Ada Aku Di Balik Saya


 Kenalkan namaku Eilen, tapi teman-temanku sering membaliknya, menjadi Nelie. Bel istirahat baru saja berbunyi, bahkan guru fisikaku belum meninggalkan kelas, Beliau masih membereskan barang-barangnya. Begitupun teman-temanku, mereka juga sedang memebereskan barang-barang di dalam meja, lalu mengeluarkan kotak makan yang sudah mereka bawa dari rumah.

“Saya pergi dulu ya. Assalamualaikum,” pamit guru fisikaku sambil menjenjeng tas dan melangkah meninggalkan kelas.

Aku menoleh ke kiri, teman sebangkuku sudah pergi duduk di bangku lain. Sendiri lagi. Lalu aku beranjak mendekat ke mereka yang sedang menyantap makanannya. Sejak di tahun kedua sekolah menengah atas aku tak lagi membawa bekal, karena rasanya tak seperti dulu ketika kelas sepuluh. Asing, sangat asing, membuatku merasa aneh.

Aku menatap mereka yang saling melontarkan candaan, sesekali bertukar makanan. Mereka riuh dan aku tak tau harus berbuat apa, itu sebabnya aku selalu diam. Aku memilih untuk tetap tersenyum, sesekali tertawa keras seperti apa yang mereka lakukan. Sejujurnya, di detik itu juga aku ingin menangis. Rasanya, aku tetap merasakan sendiri, mereka ada di depanku, mereka nyata. Tapi, perasaanku hilang perlahan, menjadi kefanaan yang selalu menyakitkan.

Aku selalu merasa canggung bahkan ketika aku sudah mengenal mereka berbulan-bulan. Namun, lagi-lagi rasanya sangat aneh, masih tetap merasa sendiri.

“Eh, foto yuk.”

Semua berdiri, mengangkat ponsel, bergaya, bersiap untuk mengambil foto. Sedangkan aku, aku memilih untuk melangkan mundur. Memperhatikan, dan membiarkan mereka berfoto sebanyak mungkin. Aku tak suka berfoto, aku tak bisa bergaya di depan banyak orang, aku tak suka melakukan apa yang mereka suka. Tentu, ini salah satu alasan kenapa aku merasa asing. Dunia kita berbeda.

Aku duduk kembali di kursi. Memperhatikan mereka yang berfoto dengan gaya bebas, seperti tak ada pikiran yang mengganjal ketika menatap wajah masing-masing. Sendiri lagi. Tak di rumah, di sekolah, selalu sendiri. Aku tersenyum melihat mereka, aku ingin seperti itu. Aku ingin berfoto, tertawa, bercanda sebebas itu. Mereka masih bisa melakukannya walau aku tau hidup mereka tak sebahagia itu.

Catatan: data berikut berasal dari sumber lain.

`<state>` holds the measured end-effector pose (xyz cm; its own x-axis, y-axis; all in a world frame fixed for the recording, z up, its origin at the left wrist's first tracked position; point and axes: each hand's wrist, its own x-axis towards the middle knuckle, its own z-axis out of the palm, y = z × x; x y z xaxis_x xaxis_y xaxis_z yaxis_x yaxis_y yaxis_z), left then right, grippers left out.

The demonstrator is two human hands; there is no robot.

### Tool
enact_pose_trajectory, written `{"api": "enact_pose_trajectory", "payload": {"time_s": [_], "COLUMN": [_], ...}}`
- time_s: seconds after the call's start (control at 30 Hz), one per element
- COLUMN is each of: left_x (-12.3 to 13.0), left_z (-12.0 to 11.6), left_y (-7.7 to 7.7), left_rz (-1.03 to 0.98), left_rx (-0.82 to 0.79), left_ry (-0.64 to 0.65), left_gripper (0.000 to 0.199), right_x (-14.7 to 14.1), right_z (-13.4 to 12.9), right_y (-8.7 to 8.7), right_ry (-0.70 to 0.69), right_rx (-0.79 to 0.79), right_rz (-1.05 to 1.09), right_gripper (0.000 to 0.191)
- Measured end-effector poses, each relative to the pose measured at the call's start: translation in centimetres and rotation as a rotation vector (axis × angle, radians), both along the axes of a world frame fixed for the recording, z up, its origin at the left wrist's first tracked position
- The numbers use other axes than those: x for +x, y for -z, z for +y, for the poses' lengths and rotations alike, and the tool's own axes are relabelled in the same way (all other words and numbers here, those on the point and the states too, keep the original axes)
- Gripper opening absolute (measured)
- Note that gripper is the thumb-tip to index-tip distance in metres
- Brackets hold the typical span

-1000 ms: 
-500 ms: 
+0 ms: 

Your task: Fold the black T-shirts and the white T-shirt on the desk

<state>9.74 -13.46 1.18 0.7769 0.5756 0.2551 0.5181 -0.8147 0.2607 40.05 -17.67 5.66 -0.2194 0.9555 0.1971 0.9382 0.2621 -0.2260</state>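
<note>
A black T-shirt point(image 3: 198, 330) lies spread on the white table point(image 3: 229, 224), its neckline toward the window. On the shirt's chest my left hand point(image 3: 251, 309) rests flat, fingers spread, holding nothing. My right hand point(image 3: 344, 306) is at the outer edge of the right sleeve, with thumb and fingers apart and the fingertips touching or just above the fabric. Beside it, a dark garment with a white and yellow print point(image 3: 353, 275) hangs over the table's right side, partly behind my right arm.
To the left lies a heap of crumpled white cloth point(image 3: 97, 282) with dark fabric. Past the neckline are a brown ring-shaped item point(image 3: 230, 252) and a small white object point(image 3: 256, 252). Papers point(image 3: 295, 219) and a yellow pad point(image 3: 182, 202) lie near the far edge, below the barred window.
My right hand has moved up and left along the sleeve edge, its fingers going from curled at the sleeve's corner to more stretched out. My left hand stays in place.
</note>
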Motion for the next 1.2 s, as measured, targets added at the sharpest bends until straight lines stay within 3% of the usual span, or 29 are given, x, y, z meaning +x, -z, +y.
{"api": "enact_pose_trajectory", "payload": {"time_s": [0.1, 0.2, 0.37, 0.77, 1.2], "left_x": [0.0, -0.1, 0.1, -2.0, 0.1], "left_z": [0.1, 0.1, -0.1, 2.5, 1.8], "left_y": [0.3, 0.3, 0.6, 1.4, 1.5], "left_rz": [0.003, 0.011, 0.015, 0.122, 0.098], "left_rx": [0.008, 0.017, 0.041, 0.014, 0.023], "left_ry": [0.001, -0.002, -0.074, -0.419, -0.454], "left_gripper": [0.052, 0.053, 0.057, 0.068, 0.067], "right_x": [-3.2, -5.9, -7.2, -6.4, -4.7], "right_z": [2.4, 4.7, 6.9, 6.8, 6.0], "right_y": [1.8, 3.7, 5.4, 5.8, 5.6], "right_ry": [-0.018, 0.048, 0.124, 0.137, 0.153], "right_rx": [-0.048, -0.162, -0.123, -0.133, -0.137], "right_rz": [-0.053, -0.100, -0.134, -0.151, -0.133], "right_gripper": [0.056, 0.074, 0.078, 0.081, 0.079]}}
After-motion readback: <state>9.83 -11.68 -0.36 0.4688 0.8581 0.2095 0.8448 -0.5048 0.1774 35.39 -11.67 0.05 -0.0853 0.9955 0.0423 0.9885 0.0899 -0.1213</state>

Oke. Bel pulang sudah berbunyi, aku melangkan menuju tempat parkir, mencari keberadaan motorku. Meninggalkan sekolah, satu beban mulai runtuh. Batinku selalu berteriak, “Cepat sampai rumah! Cepat sampai rumah! Lalu istirahatlah.” Yah, walau aku tau bahkan di rumah pun aku akan sendiri, aku tak memiliki teman. Karena ego.

Tak ada yang bisa menjadi temanku, itu kenyataan. Orang-orang mungkin tak akan bisa membuatku bertahan di sisi mereka, dan aku yang jelas akan memilih mundur jika sudah merasa tak nyaman. Jangan tanyakan mengapa aku menjadi seperti ini, karena aku benar-benar tidak tau. Tiba-tiba segalanya berubah, menjadi asing, menjadi aneh, dan menjadi menyedihkan.

Mungkin, jika seseorang sudah sedat denganku sejak dulu dan aku menceritakan apa yang terjadi sekarang, mereka tidak akan percaya. Seperti malam itu, percakapanku dengan Kakak.

“Mbak itu orangnya nggak bisa kayak kamu, tertawa sama temen, bercanda sama temen. Mbak bercanda itu Cuma sama kamu,” begitu katanya sambil menggangguku yang sedang tiduran di kamar.

“Aku pendiam kok.”

“Nggak mungkin.”

Aku hanya tersenyum ketika Mbak berbicara seperti itu. Tak ada yang benar-benar mengetahuiku, bahkan Mbak. Tidak ada yang tau bagaimana perasaanku yang sebenarnya, tak ada yang tau rasa sepi yang selalu kurasakan. Aku memang tertawa keras, tapi semua itu tak berguna, karena dengan akhirnya aku akan menangis di rumah.